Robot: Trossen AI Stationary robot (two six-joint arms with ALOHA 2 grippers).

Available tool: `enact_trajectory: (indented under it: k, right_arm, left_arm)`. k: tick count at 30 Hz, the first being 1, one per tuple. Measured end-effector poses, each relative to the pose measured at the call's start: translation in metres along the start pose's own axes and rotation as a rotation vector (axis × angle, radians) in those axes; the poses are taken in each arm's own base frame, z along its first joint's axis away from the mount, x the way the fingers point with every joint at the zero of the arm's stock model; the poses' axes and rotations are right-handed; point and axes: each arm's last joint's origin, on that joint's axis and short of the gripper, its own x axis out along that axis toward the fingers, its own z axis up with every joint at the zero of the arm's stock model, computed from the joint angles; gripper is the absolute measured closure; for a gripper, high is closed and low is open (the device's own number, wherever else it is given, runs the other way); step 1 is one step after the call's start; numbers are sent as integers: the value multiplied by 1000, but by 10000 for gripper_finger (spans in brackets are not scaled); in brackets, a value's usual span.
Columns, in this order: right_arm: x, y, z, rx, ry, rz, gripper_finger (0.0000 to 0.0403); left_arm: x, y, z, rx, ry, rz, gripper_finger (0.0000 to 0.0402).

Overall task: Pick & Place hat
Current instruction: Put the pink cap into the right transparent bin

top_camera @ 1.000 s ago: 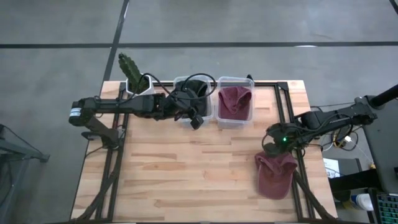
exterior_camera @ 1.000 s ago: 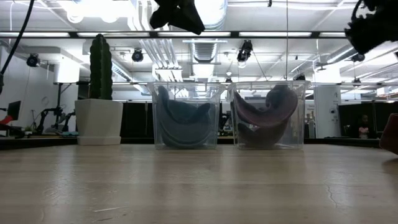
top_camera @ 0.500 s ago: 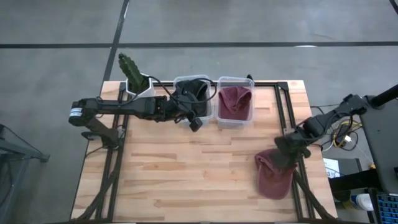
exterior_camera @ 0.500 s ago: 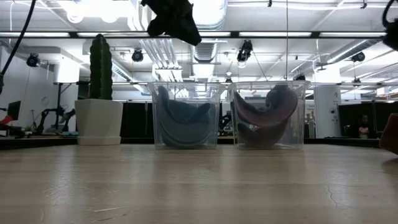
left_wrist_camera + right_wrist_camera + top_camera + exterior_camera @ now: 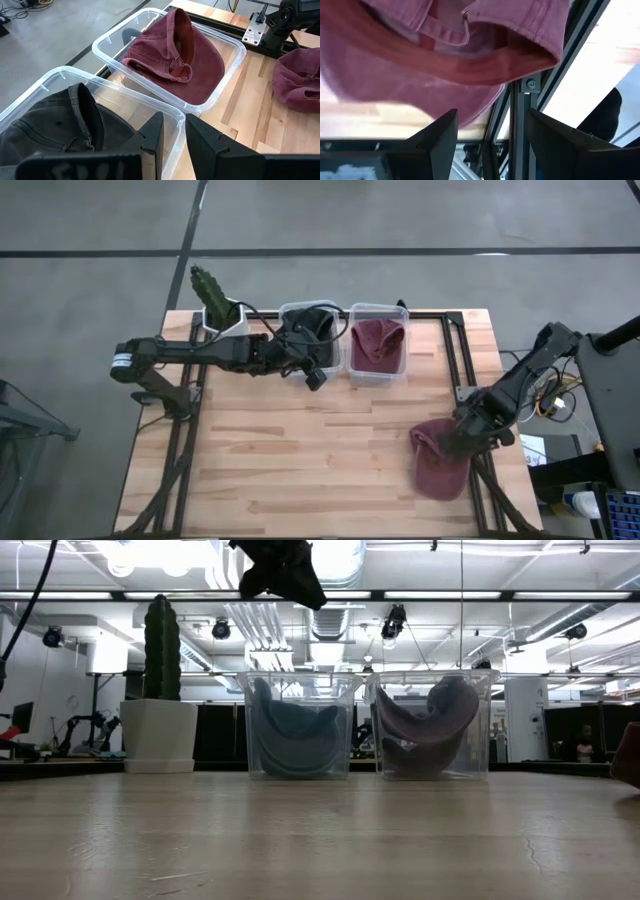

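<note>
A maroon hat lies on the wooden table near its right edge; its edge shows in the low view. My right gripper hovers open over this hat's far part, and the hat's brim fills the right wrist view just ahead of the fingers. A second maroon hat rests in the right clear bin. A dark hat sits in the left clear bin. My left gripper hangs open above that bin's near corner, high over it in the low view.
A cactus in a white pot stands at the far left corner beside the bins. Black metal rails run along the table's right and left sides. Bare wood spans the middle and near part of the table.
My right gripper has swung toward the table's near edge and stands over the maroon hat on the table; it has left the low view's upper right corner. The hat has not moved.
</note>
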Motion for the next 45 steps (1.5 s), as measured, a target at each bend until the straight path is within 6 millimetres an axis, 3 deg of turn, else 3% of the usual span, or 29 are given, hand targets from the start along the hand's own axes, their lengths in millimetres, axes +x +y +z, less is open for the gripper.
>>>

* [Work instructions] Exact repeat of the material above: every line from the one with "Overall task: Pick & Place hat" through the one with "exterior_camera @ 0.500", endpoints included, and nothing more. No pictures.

* [Written response]
Overall task: Pick & Place hat
Current instruction: Put the pink cap into the right transparent bin

top_camera @ 1.000 s ago: 
exterior_camera @ 1.000 s ago: 
top_camera @ 0.500 s ago: 
exterior_camera @ 0.500 s ago: 

This exercise requires nothing more.